The difference between ethnic and constructed languages in the use of affixes should be clearly borne in mind. In ethnic languages even well-defined suffixes may be used in conjunction with certain roots, yet not with others [-ology = the science or theory of... : techn-ology, method-ology, but not in astr-ology], nor can the suffix be applied for chemical science where we say blind-ness, great-ness, loneli-ness, dark-ness, but cannot say obscure-ness. In a logically constructed system a suffix once selected and defined may be used wherever and whenever it expresses a logical relationship. A detailed study of ethnic suffixes would be extraordinarily interesting a throw further light on the problems of derivation. But Skeat remarks in his Etymological Dictionary that
the number of suffixes in modern English is so great, and the forms of several so variable, that an attempt to exhibit them all would tend to confusion.
For the sake of clarity and the practical use to be made from further researches for the benefit if the final form of constructed language, I should suggest dividing suffixes into two groups, (1) semantic suffixes which still impart their whole meaning or part of their meaning to the root, and (2) those which have, for all practical purposes, ceased to live independently [as -c-le quoted by Skeat for parti-c-le] or those which fulfil a purely grammatical function better described as indicative endings [-s = third person singular]. A method could easily be devised to examine the suffixes in different European languages, and to determine, through such study, the principles most likely to give us the easiest and most precise means of derivation in a constructed language. Again such research would overlap with the study of our ethnic languages and may well advance the teaching of language. The Interim Report on Vocabulary Selection of 1936, lists among subjects for research the understanding of derivatives made by means of prefixes and suffixes. Again, Helen S. Eaton mentions in her Semantic Frequency List, published in 1940 by the Committee on Modern Languages of the American Council on Education, that she is now engaged in compiling an affix frequency study based on words in her semantic frequency list.

In summarizing the principles of derivation in our selected systems we have seen that they are modelled more or less closely on the practices of ethnic languages.
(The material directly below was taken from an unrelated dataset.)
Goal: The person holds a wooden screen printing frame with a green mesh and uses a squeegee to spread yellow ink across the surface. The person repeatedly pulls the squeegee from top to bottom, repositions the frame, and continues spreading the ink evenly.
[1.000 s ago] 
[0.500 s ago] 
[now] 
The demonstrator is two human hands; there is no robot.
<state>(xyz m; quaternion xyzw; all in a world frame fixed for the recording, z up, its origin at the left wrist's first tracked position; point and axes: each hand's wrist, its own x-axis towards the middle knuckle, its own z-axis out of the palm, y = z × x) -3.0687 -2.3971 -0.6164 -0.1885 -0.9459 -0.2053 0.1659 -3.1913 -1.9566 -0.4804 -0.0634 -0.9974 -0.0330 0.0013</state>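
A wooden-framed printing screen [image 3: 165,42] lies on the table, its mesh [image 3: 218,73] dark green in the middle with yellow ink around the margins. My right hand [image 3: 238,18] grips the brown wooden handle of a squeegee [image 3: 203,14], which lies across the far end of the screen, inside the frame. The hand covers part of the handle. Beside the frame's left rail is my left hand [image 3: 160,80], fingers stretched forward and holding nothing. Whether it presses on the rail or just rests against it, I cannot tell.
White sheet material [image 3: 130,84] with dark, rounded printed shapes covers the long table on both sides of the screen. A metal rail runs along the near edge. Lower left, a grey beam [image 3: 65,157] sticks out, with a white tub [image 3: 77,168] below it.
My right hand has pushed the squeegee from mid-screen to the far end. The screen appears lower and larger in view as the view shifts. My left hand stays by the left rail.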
It follows that, should we decide to make a language for specific purposes, we could adapt it easily to its task by choosing its elements from the material known to us to-day, and by selecting its structural features according to the purpose we have in mind. We could, in fact, create a logical, regular, precise, and yet simple means of communication. And we could reach the state of linguistic progress which Jespersen foresaw for ethnic languages more quickly and more easily. More quickly because we understand its direction and mechanism, more easily because we are freed from the tradition, usage and conventions of the ethnic languages. Again I quote Jespersen who shows us the way to linguistic clarity and logical precision:
Human minds in the early times disported themselves in long and intricate words as in the wildest and most wanton play. Nothing could be more beside the mark than to suppose that grammatical and logical categories were in primitive languages generally in harmony . . . primitive speech cannot have been distinguished for logical consistency; nor, so far as we can judge, was it simple and facile; it is much more likely to have been extremely clumsy and unwieldy. Language.

We have seen that the problems that beset the making of a language are the problems presented by our ethnic tongues and that, in fact, the development of a constructed language overlaps with the development of language in general as I have tried to show. Linguistics and interlinguistics no longer develop side by side and apart from one another but tend to become an integrated whole. By neglecting one we risk neglecting the other. The inquiry into every aspect of linguistic behaviour and the problems thrown up by the constant advance of science make it desirable that we employ the whole mechanism which linguistics and interlinguistics together have developed.